ON THE BED, WRAPPED IN DEEP SLUMBER, LAY NO TERRIBLE MONSTER, AS SHE FEARED, BUT THE YOUNGEST AND FAIREST OF THE IMMORTALS
"Ah, wretched, wretched Psyche!" he cried; "what hast
thou done? Couldst thou not trust me, who gave thee
all the happiness thou hast ever known?"
"My lord, my lord, forgive me! I would but prove to my
sisters by mine own eyes' witness that thou wert not
the monster that they dreaded."
"Thrice foolish maid! Knowest thou not that doubt
driveth away love? Did I not tell thee that thy first
 look would be thy last? From a terrible fate I saved
thee when Aphrodite bade me strike thee with my shaft
and make thee love some terrible beast. When I went
forth to do her bidding thy grace and beauty conquered
me, and I took thee away to be my bride; and in time,
hadst thou proved worthy, my mother and all the great
gods that rule above would have forgiven me, and shed
on thee the gift of immortality, to live with me for
ever in the courts of heaven. But now all is lost, and
I must leave thee."
"Ah, my lord, great is my sin, but I love thee, and my
soul is thine. Over the whole wide world would I
wander, or be slave to the meanest of men, so be it I
could find thee again. Ah, dearest lord! tell me not
that all hope is gone."
One moment he was silent, as though doubting her.
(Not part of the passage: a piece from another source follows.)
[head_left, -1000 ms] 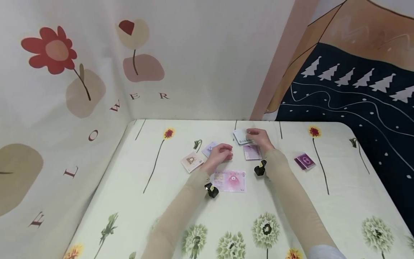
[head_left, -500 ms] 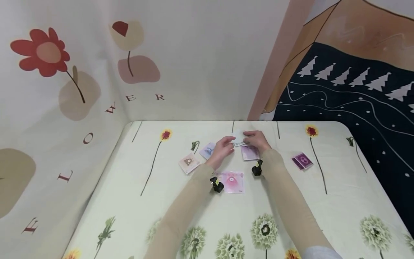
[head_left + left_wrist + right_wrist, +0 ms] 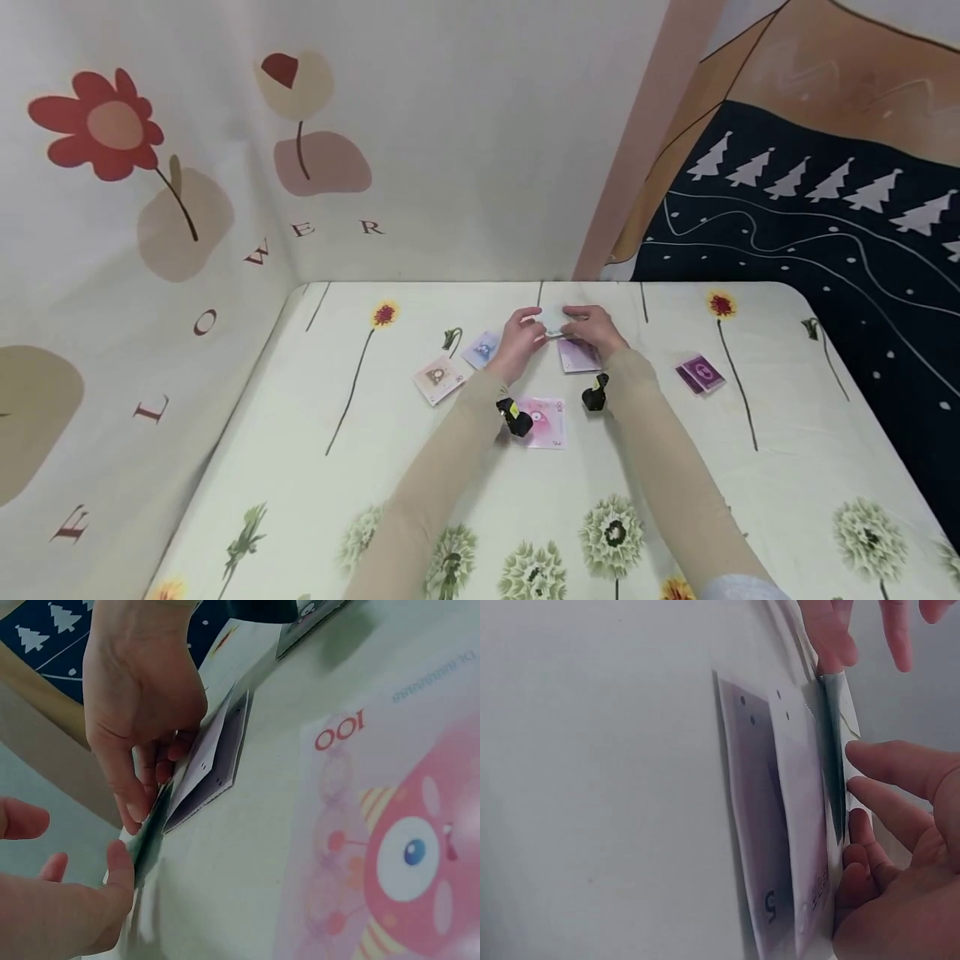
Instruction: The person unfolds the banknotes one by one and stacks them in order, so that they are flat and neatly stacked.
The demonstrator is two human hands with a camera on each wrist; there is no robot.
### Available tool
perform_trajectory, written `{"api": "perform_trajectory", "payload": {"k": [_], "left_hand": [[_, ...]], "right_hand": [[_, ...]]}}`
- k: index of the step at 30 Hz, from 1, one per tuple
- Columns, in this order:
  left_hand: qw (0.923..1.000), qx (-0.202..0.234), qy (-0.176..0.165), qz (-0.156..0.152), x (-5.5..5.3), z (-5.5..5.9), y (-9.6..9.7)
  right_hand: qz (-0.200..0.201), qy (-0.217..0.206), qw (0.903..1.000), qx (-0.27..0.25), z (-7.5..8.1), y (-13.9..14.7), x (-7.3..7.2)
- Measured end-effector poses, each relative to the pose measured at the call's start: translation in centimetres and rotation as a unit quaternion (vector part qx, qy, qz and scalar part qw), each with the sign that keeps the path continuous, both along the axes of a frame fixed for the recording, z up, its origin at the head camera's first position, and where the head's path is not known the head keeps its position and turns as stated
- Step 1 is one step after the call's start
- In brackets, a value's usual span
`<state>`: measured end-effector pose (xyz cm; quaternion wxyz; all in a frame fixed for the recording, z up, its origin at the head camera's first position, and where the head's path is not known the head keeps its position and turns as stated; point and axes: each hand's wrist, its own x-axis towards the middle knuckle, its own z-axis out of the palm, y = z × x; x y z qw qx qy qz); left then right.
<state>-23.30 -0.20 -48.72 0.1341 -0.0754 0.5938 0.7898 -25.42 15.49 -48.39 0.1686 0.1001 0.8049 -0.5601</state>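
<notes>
In the head view my right hand (image 3: 596,327) pinches the right side of a folded pale blue-green banknote (image 3: 553,322) near the table's back edge. My left hand (image 3: 519,343) is at its left side. The left wrist view shows the left thumb touching the note's dark green face (image 3: 153,838), other fingers spread and relaxed. In the right wrist view the right fingers (image 3: 889,761) reach along the note's far side. A folded purple banknote (image 3: 579,356) lies in front of the right hand, its flap slightly raised. A flat pink 100 banknote (image 3: 545,422) lies under the left wrist.
A folded brown banknote (image 3: 438,379) and a folded blue banknote (image 3: 481,348) lie left of the left hand. Two dark purple cards or folded notes (image 3: 701,373) overlap at right. The tablecloth (image 3: 660,467) is flower-printed, with a white curtain (image 3: 465,167) behind.
The left hand has moved right, from above the blue banknote to the pale blue-green note's left side. The right hand has stayed at that note, which is now between both hands.
</notes>
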Motion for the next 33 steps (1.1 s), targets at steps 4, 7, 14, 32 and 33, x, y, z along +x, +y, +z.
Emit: {"api": "perform_trajectory", "payload": {"k": [4, 7, 14, 32, 33], "left_hand": [[0.9998, -0.002, 0.002, 0.019, -0.2, -0.1, -0.1], [0.9997, -0.002, 0.008, 0.021, -0.2, -0.1, -0.2], [0.9992, 0.014, 0.031, 0.020, -0.2, -0.4, 0.0], [0.9912, -0.042, 0.098, 0.079, 0.4, 0.7, -0.1], [0.9911, -0.045, 0.099, 0.077, 0.5, 0.8, -0.1]], "right_hand": [[0.011, 0.006, 0.9997, 0.019, -0.1, 0.1, 0.0], [0.014, 0.010, 0.9997, 0.018, -0.2, 0.2, 0.2], [0.024, 0.013, 0.9996, 0.008, -0.8, 0.0, 0.7], [0.010, 0.120, 0.9905, -0.066, -0.3, -0.9, 3.5], [0.011, 0.126, 0.9897, -0.067, -0.2, -1.0, 3.7]]}}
Then
"One way there lieth before thee, if thy courage prove
greater than thy faith—one only way, by which
thou canst reach me—the long rough path of trial
and sorrow. Heaven and earth shall turn against thee;
for men win not immortality for a sigh. Yet will I
help thee all I may. In thine own strength alone thou
wouldst faint and die by the way, but for every step
thou takest I will give thee strength for two. And now
farewell! I can tell thee no more, neither linger
beside thee. Fare thee well, fare thee well."
As he vanished from her eyes Psyche fell senseless on
the floor, and for many a long hour she lay there,
hearing and seeing nothing, as though life itself had
 Meanwhile the two sisters were waiting in a frenzy of
impatience to know whether success had crowned their
evil plot. If the doubt they had planted in Psyche's
breast had borne fruit, and she had dared to disobey
her lord, they knew full well that all her happiness
would have vanished like a dream. Yet, fearing the
anger of him whom the winds of heaven obeyed, they
dared not trust themselves to Zephyr, who had carried
them down before. So they wandered restlessly from
room to room, and peered from the windows, hoping that
Psyche in her misery would come to them and beg for
succour in her evil plight. There was nothing they
would have loved better than to spurn her from their
doors and taunt her on the retribution which had fallen
on her vanity. But all day long they waited, and yet
she came not, so that at length they parted and went
each one to her couch.
But the night was hot and sultry, and the eldest sister
lay on her bed and tossed restlessly from side to side,
and could not sleep. At length she went to the
casement and drew aside the curtain and looked out on
the starry night, and when she had cooled her burning
brow she went back to her couch. Just as she was about
to fall asleep she felt a shadow pass between her and
the light from the window, and she opened her eyes, and
her heart beat fast; for straight in the path of the
moonbeams stood Eros, the great god of Love, and his
wings stood out black against the starlit sky as he
leant on his golden bow. Though his face was dark in
the shadow, his eyes seemed
 to pierce through to her heart as she lay still and
trembling with fear. But he spoke softly to her with
false, honeyed words.
"Lady, thy sister Psyche, whom I chose out from the
daughters of men, hath proved false and untrue, and lo!
now I turn my love to thee. Come thou in her stead and
be mistress in my palace halls, and I will give thee
immortality. Lo! even now Zephyr awaits thee on the
mountain-top to bear thee away to my home."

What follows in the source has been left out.